Para que se dé la posibilidad de existencia de cualquier discurso religioso es imprescindible una administración dócil que permita realizar su campaña de proselitismo y propaganda de su fe con fondos públicos y en completa sintonía con sus "seglares". Todo aprendiz de politólogo sabe que en la actual coyuntura, no se puede obviar el peso que tiene la ideología religiosa como factor de movilización (manifestación por la familia, etc.) social. En el "caso Bassi", resulta obvio cómo funciona el chantaje religioso. Pero lo que hay tras el decorado religioso es mucho más complejo de lo que admiten las explicaciones de manual. En todos los movimientos de desestabilización política a través del recurso a la movilización religiosa se puede entrever un mismo móvil: forzar una negociación ventajosa -tras una demostración de fuerza- sobre los propios privilegios. Esta estrategia política de las estructuras religiosas pretende imponer sus verdaderas exigencias, de carácter político, a través del control simbólico de cualquier manifestación: En la crisis de las viñetas lo que realmente se pretendía era el reconocimiento de la legitimidad -como interlocutores validos de los Estados árabes- de los clérigos musulmanes por parte de la clase dominante occidental. En la polémica sobre " 245 metros cúbicos ", la pretensión del Consejo Central de los Judíos en Alemania es evidenciar la total sumisión del estado a la comunidad judía en lo respectivo a la memoria histórica del nazismo, más cuando el SPD está en plena campaña electoral en tres de los estados federales y el alcalde de Pulheim es del FDP (socio electoral de la CDU). ¿Y en el "caso Bassi"?

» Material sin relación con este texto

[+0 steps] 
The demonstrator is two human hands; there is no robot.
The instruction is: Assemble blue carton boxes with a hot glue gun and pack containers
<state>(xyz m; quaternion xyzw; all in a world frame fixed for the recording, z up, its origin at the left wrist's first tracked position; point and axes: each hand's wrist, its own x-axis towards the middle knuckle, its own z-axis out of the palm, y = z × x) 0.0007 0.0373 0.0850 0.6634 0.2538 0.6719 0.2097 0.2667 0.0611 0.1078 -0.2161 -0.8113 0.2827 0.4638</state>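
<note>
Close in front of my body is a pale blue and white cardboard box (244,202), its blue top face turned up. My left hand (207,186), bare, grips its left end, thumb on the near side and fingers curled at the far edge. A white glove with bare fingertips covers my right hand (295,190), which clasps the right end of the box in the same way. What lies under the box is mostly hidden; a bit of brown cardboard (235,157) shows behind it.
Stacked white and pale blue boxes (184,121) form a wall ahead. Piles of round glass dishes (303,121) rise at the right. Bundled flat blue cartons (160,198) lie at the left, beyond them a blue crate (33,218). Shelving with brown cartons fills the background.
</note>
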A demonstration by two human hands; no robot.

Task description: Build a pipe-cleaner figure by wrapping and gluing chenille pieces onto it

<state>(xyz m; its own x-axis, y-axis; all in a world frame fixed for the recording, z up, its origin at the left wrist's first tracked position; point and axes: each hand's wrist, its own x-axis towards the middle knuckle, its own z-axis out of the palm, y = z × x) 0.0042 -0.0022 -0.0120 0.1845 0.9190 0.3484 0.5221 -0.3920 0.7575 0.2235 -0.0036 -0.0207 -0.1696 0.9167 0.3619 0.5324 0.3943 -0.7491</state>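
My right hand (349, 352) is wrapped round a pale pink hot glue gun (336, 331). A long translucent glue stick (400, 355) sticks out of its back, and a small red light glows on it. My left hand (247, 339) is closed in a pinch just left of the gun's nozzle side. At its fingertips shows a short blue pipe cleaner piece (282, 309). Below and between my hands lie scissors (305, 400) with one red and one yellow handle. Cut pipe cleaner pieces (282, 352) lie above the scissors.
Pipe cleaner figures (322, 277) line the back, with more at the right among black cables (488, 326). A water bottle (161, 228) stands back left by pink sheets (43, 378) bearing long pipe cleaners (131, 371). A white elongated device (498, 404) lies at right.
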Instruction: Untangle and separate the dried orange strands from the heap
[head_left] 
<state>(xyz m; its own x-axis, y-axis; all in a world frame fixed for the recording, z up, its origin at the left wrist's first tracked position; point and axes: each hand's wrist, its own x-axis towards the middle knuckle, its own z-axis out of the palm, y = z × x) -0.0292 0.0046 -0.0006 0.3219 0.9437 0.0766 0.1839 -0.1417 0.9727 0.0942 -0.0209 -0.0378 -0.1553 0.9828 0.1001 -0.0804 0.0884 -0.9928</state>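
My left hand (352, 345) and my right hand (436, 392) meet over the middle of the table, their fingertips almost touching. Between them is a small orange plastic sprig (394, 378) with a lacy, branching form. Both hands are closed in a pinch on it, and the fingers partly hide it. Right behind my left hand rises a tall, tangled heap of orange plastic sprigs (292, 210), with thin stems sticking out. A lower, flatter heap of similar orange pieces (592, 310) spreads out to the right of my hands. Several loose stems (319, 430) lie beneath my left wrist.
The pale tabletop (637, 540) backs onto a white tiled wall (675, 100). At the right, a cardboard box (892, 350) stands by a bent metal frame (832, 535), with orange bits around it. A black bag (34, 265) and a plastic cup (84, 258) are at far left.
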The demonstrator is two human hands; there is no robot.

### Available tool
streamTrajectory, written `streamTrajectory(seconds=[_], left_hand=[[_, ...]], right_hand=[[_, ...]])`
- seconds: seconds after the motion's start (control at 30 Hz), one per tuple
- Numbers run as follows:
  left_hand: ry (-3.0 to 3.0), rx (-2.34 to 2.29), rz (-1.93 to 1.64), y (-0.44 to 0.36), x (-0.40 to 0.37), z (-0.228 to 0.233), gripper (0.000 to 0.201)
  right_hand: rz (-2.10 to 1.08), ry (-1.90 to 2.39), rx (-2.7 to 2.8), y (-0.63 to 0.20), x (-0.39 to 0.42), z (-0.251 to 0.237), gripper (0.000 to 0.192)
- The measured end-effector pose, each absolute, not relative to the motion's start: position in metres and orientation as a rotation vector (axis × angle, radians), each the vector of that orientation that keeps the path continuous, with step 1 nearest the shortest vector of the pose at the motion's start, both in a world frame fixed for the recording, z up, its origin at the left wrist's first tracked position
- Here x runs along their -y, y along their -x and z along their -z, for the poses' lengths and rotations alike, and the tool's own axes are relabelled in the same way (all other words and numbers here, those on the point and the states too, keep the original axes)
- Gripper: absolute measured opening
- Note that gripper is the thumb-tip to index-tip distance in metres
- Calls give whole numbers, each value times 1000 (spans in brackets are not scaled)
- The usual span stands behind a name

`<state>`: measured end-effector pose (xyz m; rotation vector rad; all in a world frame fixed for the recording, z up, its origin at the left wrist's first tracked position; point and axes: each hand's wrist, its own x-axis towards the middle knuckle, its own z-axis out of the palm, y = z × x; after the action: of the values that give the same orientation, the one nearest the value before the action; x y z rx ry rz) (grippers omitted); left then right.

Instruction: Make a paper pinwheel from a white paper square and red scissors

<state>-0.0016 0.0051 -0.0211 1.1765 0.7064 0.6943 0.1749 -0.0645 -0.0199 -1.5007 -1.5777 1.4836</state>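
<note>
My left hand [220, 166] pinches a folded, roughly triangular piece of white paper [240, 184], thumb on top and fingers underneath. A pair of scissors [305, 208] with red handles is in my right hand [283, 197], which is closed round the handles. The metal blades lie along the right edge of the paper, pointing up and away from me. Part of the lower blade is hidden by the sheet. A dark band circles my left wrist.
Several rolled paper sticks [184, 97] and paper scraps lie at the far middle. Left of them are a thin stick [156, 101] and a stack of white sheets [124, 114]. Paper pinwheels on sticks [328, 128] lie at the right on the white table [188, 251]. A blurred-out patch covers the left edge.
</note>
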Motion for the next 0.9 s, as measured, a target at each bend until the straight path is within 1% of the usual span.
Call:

Posiblemente los verdaderos motivos del arzobispo giran en torno a algo muy terrenal: consolidar su oposición interna a Blázquez a través de un desmarque constante del discurso oficial de la Conferencia Episcopal española. Establecer una alianza estratégica con los medios de comunicación (Méndez Pozo-Cisneros) en su batalla contra la administración Zapatero, lo que incluye: orquestar la campaña contra la integración de destacados miembros de CCOO y ex-IU en el gobierno regional (que si bien comenzó con Bono, Barreda está consolidando y podría ser un experimento a extrapolar a nivel estatal por Zapatero en la siguiente legislatura) potenciando al ala-derecha del PSOE (los seguidores de Bono-Ibarra) en la región -ya que el PP regional se encuentra sin liderazgo interno y nulas posibilidades de llegar al Palacio de Fuensalida- que genere conflicto interno y confrontación externa con los sindicatos mayoritarios (en especial con CCOO, actual cantera del gobierno regional) y que le permita a la iglesia "disparar", desde diferentes ámbitos, sobre las Consejerías insignia de la vocación izquierdista de la administración Barreda: Educación y Cultura, en fusión y partición permanentes.
Pero esta es una hipótesis excesiva, "conspirativa". Al fin y al cabo, se trata de una simple obra de teatro representada por un bufón que ha herido la hipersensibilidad estética y religiosa de un humilde cardenal.